> [WORK REQUIRED]: Look through the entries and report how many lines include the word "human". Give the number alone.
─── RECORDS
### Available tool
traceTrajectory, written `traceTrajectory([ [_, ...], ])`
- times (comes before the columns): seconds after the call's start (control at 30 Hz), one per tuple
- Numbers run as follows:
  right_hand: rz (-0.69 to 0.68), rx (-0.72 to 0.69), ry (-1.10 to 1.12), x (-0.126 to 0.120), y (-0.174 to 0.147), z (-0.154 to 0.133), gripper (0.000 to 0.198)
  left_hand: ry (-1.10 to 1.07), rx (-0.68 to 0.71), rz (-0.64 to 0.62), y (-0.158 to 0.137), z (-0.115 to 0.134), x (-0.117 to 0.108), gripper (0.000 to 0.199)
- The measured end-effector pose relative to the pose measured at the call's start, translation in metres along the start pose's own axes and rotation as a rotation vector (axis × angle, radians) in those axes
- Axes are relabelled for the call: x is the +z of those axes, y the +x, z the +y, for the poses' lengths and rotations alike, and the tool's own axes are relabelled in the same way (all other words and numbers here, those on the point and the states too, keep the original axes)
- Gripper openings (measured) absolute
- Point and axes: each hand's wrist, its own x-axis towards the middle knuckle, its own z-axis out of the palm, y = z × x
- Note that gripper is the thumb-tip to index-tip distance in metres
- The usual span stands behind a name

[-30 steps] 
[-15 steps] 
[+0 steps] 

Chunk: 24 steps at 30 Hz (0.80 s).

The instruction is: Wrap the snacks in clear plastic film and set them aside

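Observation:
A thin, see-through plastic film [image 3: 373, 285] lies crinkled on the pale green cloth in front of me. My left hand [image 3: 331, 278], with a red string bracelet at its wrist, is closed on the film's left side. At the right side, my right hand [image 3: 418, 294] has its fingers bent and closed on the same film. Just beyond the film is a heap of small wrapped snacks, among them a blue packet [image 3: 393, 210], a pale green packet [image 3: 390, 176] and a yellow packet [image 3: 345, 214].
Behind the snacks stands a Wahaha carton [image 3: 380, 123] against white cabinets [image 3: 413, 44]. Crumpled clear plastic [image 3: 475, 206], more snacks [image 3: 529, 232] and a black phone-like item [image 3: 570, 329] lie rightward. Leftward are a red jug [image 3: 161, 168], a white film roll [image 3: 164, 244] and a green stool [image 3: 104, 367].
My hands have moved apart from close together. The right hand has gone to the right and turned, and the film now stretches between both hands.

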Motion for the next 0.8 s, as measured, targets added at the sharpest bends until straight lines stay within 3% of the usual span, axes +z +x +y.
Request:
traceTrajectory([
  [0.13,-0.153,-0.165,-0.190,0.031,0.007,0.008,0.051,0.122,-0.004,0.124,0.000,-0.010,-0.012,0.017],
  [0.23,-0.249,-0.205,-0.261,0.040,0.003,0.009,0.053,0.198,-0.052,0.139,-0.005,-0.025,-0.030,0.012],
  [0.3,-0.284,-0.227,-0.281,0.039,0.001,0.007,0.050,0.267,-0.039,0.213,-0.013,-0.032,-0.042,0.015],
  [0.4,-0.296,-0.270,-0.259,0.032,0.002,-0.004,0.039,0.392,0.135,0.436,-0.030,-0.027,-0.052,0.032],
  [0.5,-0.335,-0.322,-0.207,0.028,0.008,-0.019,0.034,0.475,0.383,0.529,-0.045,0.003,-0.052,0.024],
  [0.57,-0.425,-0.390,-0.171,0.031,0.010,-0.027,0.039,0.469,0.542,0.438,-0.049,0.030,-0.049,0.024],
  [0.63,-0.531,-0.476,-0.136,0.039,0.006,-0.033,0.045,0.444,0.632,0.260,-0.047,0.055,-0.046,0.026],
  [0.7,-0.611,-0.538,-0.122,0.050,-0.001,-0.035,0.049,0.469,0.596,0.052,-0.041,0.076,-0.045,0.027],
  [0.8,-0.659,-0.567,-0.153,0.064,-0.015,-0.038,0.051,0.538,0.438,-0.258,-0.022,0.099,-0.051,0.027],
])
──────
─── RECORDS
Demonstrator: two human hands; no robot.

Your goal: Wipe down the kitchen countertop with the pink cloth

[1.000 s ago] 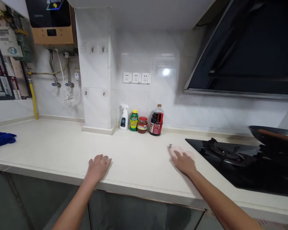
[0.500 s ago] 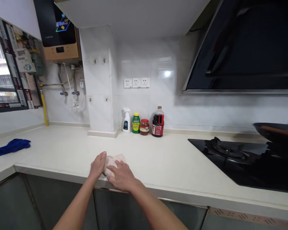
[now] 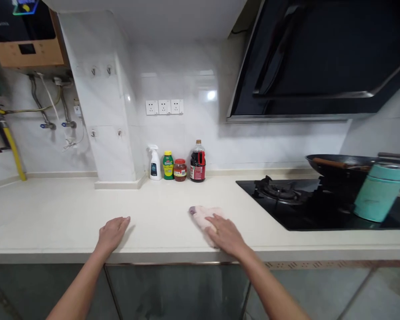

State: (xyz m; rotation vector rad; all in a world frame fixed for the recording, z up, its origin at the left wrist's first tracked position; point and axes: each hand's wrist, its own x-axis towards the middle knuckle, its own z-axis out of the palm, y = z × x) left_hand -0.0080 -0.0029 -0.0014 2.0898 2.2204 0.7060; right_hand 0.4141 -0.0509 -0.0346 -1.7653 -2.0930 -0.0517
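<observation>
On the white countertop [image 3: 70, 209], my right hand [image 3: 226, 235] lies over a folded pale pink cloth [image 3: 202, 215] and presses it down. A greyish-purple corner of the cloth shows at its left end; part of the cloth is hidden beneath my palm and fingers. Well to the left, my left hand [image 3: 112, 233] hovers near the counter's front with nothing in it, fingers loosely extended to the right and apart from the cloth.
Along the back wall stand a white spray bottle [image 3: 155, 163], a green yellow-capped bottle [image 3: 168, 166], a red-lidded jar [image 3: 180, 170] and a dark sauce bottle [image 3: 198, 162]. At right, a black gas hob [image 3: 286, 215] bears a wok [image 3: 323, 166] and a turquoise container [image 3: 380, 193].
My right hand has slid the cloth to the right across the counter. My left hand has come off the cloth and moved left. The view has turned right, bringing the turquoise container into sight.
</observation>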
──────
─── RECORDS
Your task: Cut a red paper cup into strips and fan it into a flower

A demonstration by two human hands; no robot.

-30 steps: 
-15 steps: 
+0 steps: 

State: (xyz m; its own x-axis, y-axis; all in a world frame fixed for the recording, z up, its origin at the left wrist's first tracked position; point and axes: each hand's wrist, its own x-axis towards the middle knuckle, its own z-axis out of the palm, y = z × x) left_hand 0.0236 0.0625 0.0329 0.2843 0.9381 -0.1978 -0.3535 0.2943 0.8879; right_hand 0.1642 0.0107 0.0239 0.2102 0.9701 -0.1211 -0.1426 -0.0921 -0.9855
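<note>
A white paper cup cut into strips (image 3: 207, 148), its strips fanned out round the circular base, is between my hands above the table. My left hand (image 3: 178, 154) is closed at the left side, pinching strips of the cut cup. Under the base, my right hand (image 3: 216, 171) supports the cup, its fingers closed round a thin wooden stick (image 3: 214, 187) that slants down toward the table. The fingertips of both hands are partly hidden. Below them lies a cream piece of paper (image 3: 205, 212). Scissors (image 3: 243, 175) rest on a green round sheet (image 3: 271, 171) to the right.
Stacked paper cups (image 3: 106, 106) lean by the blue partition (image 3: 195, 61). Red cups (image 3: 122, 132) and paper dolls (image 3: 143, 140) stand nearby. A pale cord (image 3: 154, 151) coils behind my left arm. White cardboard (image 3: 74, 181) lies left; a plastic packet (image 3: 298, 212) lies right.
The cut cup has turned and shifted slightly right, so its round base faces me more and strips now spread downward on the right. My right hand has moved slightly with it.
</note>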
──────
> [WRITTEN ANSWER]: 2